About this task:
Return each line of the listing below, unchanged, and omit the images.

Data shown:
-*-

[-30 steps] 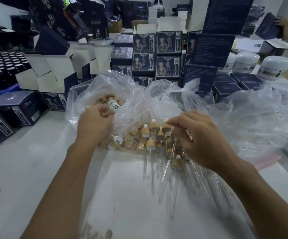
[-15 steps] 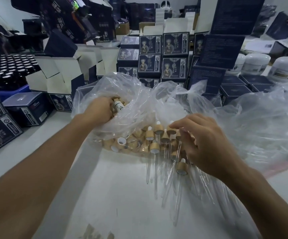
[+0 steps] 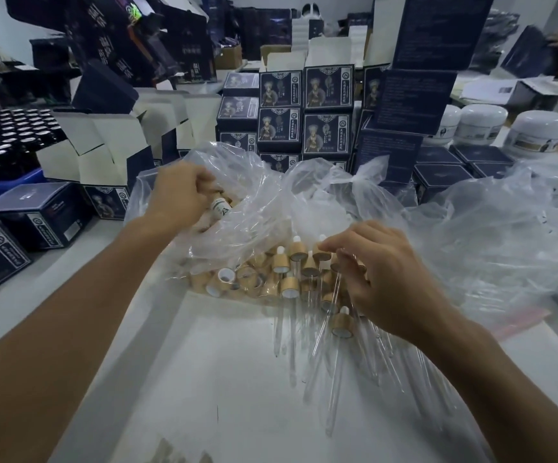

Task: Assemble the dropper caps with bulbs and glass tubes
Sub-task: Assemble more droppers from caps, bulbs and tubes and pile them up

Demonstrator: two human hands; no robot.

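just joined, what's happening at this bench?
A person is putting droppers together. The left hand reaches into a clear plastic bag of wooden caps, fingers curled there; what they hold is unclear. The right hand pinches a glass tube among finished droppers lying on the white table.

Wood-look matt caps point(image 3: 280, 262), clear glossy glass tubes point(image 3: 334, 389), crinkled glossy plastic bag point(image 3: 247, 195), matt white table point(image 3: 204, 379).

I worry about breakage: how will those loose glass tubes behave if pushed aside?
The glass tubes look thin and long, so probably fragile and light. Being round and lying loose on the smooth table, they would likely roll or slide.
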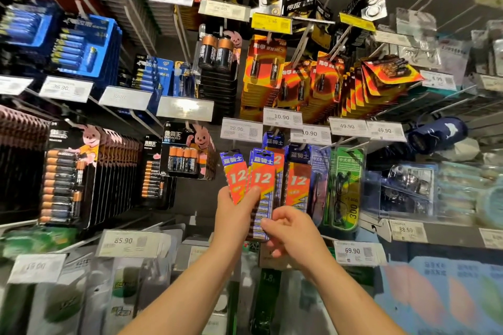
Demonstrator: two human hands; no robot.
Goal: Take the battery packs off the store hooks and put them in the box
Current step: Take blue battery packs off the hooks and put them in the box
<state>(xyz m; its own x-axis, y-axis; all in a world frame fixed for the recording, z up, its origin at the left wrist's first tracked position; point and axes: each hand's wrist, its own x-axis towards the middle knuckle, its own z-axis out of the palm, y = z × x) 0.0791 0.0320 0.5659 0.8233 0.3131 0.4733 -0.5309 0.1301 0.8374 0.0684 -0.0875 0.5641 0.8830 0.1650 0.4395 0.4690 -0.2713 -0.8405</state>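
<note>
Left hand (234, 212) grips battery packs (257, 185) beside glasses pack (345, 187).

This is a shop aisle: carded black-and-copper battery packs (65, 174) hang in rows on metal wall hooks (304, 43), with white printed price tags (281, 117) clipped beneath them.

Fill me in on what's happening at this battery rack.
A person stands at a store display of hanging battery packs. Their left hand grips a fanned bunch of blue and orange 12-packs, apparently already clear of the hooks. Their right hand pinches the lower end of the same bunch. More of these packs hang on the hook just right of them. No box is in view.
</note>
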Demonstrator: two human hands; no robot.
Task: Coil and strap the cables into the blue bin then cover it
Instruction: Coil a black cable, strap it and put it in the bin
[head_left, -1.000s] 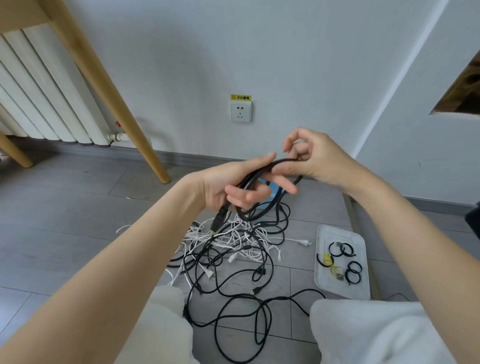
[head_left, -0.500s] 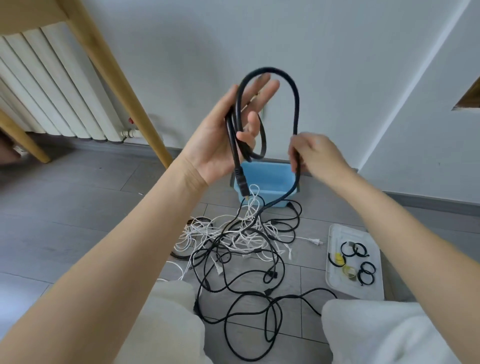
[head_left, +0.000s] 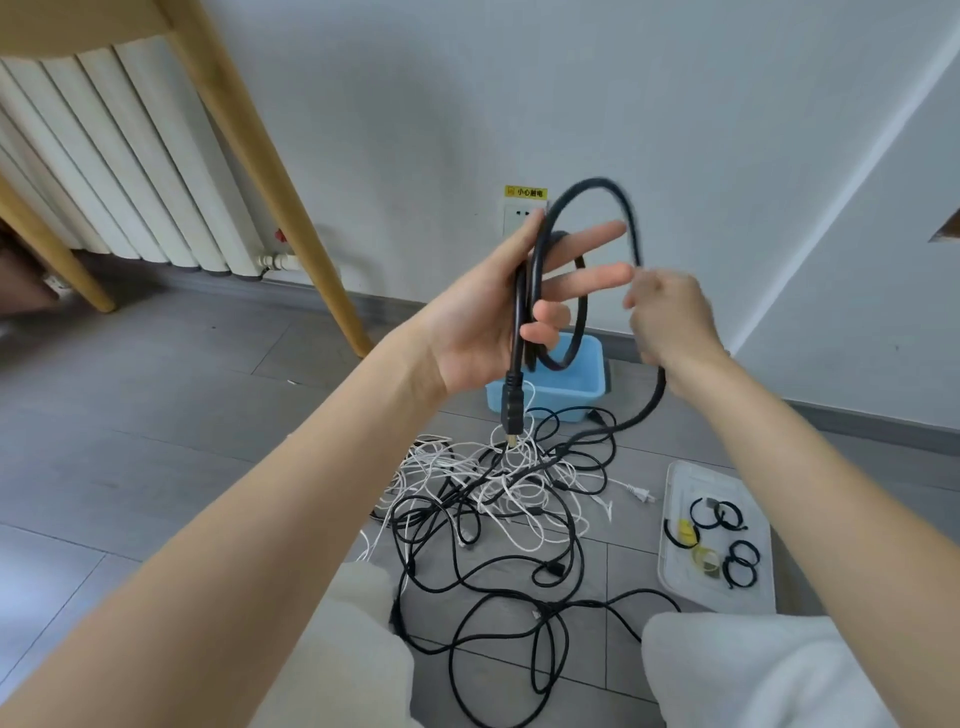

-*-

Problem solution:
[-30 steps] 
[-15 steps] 
[+0 steps] 

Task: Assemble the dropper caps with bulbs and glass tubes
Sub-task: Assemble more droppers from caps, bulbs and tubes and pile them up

Demonstrator: two human hands; no robot.

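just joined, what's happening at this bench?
A person is putting droppers together. The left hand reaches into a clear plastic bag of wooden caps, fingers curled there; what they hold is unclear. The right hand pinches a glass tube among finished droppers lying on the white table.

Wood-look matt caps point(image 3: 280, 262), clear glossy glass tubes point(image 3: 334, 389), crinkled glossy plastic bag point(image 3: 247, 195), matt white table point(image 3: 204, 379).

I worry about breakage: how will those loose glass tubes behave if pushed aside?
The glass tubes look thin and long, so probably fragile and light. Being round and lying loose on the smooth table, they would likely roll or slide.
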Demonstrator: two human hands; no robot.
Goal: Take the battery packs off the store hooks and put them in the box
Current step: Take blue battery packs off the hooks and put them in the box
<state>(xyz m; its own x-axis, y-axis; all in a world frame fixed for the recording, z up, its origin at the left wrist's first tracked position; point and axes: each hand's wrist, its own x-axis towards the middle knuckle, its own z-axis out of the palm, y = z × x) 0.0791 0.0320 0.5659 0.8233 0.3131 0.4733 -0.5309 0.1301 0.8374 0.0684 -0.0875 0.5641 0.8830 0.1650 0.4395 0.4690 -0.2713 -0.8405</state>
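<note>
Left hand (234, 212) grips battery packs (257, 185) beside glasses pack (345, 187).

This is a shop aisle: carded black-and-copper battery packs (65, 174) hang in rows on metal wall hooks (304, 43), with white printed price tags (281, 117) clipped beneath them.

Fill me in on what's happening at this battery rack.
A person stands at a store display of hanging battery packs. Their left hand grips a fanned bunch of blue and orange 12-packs, apparently already clear of the hooks. Their right hand pinches the lower end of the same bunch. More of these packs hang on the hook just right of them. No box is in view.
</note>
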Demonstrator: two human hands; no robot.
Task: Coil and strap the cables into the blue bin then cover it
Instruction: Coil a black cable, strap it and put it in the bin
[head_left, -1.000s] 
[head_left, -0.500s] 
[head_left, +0.000s] 

Nothing else is needed to finish the exercise.